I have worked with CUDA before, and I am familiar with how to setup block sizes and grid sizes. Here is my relevant openCL code:

size_t localWorkSize[1] = {128}; // one dimensional Range

	size_t globalWorkSize[1] = {(SIZE/localWorkSize[0] + 1)}; // one dimensional Range

	resultCL = clEnqueueNDRangeKernel(GPUCommandQueue, OpenCLConvolution, 1, NULL, globalWorkSize, localWorkSize, 0, NULL, NULL);

	if (resultCL != CL_SUCCESS)

	{

		throw(std::string("CallKernel()::Error: Enqueueing kernel onto command queue. (clEnqueueNDRangeKernel)"));

	}

It works if I change my globalWorkSize to just SIZE amount, and then NULL for localWorkSize, but it is predictably slow.
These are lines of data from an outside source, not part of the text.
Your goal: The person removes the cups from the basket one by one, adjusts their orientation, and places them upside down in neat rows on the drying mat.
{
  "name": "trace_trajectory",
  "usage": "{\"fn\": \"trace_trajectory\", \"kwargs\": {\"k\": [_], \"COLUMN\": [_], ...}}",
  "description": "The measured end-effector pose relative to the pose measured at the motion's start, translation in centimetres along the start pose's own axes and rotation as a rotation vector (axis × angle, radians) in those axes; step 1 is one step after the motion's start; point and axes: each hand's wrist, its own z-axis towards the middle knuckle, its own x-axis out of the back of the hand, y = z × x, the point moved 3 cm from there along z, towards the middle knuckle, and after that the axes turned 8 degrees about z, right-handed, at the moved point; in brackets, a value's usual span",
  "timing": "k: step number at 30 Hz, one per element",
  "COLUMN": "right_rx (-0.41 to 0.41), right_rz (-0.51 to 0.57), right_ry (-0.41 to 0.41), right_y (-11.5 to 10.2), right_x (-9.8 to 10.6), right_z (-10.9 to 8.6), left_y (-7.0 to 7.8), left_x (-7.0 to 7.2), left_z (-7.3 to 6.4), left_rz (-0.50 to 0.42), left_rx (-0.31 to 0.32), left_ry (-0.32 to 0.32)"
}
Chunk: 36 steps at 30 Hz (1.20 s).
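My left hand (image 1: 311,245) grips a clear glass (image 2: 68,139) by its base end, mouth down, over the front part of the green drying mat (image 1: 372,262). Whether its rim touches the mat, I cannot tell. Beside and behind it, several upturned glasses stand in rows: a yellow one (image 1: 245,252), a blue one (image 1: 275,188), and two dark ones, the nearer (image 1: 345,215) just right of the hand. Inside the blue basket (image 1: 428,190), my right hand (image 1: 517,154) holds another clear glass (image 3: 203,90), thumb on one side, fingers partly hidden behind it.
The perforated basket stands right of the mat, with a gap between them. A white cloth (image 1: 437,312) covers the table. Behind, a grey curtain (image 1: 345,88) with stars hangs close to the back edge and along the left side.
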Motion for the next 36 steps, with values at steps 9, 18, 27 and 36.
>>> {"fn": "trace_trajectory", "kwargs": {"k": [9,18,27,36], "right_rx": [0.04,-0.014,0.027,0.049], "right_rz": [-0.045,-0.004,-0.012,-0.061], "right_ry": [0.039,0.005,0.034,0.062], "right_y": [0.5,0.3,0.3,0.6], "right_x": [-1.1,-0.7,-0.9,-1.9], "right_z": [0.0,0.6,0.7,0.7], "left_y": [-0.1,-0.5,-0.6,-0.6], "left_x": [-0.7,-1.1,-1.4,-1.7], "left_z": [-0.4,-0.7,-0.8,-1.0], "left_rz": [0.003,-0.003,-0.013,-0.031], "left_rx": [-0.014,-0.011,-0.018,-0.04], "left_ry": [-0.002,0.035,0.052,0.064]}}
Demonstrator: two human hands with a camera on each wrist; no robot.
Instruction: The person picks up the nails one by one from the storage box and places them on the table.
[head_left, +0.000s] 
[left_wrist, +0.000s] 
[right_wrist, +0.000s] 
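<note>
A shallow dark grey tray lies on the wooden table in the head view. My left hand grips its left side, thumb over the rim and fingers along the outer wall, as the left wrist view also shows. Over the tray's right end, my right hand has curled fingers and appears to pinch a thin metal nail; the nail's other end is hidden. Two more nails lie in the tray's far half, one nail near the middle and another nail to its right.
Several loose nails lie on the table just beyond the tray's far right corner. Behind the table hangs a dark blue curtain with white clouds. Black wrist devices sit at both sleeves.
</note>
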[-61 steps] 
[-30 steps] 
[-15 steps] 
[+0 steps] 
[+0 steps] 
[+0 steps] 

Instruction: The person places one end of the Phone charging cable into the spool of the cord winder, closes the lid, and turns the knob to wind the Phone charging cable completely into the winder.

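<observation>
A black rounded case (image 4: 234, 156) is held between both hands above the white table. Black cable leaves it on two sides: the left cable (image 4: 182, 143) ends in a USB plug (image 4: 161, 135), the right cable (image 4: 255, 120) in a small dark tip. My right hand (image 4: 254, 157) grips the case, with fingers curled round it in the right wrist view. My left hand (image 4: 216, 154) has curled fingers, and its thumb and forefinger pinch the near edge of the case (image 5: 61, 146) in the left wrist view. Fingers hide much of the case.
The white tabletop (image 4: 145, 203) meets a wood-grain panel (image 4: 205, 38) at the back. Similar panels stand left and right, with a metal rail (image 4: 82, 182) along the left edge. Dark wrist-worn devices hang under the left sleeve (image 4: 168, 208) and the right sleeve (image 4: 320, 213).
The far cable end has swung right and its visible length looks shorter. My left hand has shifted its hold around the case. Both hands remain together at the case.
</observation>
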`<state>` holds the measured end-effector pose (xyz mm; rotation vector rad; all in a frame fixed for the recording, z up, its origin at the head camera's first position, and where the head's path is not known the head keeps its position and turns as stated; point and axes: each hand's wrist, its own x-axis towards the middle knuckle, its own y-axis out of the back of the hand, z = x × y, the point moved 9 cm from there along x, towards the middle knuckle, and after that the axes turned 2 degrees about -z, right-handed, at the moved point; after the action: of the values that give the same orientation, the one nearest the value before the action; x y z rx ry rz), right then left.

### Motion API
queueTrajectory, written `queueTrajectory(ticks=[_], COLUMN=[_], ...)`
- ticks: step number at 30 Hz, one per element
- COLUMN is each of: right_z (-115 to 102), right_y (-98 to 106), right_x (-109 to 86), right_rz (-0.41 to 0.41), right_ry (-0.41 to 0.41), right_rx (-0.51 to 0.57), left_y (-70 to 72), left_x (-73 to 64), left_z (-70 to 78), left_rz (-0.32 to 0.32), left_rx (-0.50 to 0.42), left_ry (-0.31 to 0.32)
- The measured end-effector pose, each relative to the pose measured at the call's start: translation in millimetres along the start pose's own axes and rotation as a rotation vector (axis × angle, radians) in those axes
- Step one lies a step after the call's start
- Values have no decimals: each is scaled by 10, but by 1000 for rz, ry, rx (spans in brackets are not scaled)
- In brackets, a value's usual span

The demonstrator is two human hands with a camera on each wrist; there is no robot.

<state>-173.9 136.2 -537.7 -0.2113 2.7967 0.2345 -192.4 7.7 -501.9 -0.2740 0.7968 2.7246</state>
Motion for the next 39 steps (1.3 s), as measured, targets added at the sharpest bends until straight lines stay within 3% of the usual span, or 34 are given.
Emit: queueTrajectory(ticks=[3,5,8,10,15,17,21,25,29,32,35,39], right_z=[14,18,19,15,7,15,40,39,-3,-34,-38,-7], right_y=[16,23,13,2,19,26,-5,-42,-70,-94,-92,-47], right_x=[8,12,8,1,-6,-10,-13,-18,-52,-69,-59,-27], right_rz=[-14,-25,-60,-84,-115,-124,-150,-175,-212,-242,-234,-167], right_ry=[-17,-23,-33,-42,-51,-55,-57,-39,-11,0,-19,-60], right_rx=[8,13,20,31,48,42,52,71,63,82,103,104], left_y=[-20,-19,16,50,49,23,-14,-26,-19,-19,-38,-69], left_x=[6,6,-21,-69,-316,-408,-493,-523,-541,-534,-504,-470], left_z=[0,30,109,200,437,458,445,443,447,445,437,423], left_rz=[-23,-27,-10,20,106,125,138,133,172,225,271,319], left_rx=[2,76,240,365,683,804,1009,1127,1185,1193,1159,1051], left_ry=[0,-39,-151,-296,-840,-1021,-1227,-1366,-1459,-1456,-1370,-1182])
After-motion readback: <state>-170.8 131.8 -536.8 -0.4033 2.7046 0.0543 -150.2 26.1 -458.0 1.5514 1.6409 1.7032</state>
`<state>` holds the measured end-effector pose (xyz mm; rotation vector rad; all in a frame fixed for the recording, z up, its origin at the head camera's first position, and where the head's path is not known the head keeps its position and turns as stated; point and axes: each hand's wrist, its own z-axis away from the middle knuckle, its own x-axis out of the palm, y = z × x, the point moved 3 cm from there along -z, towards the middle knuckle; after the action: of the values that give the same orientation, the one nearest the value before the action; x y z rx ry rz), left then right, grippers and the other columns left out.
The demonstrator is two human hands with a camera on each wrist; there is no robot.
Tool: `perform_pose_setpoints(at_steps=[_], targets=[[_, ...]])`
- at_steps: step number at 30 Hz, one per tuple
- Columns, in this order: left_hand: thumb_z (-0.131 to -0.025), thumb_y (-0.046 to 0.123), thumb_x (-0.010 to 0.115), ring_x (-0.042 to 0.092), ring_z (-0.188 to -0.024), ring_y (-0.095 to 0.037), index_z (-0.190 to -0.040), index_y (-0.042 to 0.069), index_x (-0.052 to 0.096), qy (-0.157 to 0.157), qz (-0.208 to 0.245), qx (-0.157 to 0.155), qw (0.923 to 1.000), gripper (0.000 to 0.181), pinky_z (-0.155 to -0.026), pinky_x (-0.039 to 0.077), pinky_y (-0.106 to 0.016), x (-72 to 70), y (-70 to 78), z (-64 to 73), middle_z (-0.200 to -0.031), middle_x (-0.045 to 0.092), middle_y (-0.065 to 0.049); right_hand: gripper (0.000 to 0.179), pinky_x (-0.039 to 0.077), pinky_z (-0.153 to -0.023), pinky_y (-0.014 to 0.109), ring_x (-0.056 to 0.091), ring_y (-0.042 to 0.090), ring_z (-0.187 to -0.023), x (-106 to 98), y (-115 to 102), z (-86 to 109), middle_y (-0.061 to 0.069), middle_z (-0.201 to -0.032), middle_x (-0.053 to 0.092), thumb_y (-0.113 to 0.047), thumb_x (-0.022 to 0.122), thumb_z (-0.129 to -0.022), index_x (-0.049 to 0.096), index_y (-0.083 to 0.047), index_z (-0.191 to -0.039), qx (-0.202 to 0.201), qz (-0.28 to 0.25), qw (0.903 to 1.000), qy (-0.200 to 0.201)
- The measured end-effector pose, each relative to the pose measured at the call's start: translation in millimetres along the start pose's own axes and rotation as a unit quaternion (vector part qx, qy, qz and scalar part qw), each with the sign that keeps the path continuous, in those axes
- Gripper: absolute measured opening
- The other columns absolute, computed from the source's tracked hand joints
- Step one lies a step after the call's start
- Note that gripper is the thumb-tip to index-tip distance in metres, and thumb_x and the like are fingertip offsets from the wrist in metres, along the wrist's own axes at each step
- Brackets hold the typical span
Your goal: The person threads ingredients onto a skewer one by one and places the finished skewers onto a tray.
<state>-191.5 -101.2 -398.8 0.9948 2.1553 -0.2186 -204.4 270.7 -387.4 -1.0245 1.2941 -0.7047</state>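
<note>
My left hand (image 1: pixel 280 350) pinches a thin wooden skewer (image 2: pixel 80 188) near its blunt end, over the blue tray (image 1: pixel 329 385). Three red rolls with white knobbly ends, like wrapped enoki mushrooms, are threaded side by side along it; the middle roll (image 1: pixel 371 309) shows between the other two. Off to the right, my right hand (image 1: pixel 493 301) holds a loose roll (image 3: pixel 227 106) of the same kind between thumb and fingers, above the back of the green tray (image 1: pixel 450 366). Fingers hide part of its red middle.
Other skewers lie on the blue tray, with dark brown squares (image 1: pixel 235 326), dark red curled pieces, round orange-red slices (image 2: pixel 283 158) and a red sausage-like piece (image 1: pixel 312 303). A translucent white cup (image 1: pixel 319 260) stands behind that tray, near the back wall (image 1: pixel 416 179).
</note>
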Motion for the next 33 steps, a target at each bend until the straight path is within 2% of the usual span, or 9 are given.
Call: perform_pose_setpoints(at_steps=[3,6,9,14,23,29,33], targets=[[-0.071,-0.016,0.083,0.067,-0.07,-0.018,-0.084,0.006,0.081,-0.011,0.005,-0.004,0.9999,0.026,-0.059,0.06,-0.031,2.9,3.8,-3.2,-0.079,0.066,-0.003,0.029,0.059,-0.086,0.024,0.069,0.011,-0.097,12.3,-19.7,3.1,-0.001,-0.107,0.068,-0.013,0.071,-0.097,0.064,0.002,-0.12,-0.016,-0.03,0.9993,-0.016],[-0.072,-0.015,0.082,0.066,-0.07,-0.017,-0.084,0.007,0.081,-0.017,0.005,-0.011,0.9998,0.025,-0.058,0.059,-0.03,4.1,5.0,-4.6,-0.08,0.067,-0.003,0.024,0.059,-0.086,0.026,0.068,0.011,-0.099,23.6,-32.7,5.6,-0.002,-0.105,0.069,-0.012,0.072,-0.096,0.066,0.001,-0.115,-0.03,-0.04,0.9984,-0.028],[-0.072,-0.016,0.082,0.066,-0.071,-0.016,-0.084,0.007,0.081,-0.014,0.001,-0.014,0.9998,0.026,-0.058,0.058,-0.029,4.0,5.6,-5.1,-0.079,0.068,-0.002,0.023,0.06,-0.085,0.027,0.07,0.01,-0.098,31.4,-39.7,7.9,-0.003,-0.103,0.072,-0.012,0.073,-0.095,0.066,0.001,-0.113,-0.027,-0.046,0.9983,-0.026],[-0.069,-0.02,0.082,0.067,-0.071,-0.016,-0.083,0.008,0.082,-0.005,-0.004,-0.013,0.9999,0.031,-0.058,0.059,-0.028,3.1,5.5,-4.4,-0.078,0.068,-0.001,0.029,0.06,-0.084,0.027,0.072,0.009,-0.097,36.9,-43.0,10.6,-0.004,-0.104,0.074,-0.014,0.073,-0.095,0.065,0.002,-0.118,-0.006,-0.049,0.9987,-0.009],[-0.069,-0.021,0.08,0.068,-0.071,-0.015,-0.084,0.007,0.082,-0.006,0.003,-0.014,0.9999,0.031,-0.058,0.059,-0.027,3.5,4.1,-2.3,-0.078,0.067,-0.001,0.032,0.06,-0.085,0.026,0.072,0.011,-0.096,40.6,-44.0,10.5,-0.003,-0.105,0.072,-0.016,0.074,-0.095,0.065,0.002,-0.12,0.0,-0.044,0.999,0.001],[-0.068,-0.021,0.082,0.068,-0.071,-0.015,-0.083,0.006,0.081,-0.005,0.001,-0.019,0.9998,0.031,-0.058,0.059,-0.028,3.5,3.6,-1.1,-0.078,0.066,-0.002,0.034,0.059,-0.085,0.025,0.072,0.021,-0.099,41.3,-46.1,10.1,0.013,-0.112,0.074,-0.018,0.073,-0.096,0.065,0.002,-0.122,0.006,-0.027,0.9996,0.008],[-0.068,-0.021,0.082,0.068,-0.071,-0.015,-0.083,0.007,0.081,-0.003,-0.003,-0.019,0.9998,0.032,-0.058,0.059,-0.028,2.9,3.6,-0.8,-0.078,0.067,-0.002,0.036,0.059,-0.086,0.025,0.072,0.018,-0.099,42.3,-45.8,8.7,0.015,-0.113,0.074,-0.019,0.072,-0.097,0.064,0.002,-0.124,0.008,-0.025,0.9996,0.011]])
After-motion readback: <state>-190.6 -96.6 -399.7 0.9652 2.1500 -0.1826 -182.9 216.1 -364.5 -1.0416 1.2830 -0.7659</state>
Is this a common problem? Am I forgetting something or making a mistake?

Also, below is my kernel:

"__kernel void ConvolutionGPU(__global float* outputSignalArray, __global float* inputSignalArray,__global float* responseSignalArray, __global int* length)",

		"{",

		" unsigned int n = get_global_id(0);",

		" if(n < *length)",

		" { ",

		" float accumulator = 0.0f;",

		"  for(int j = 0; j < *length; j++)",

		"  {",

		"   accumulator += inputSignalArray[j] * responseSignalArray[(j+n) % (*length)];",

		"  }",

		" outputSignalArray[n] = accumulator;",

		" }",

		"}"

localWorkGroup must divide globalWorkGroup equally.

Thanks, I must have missed that detail when reading about openCL.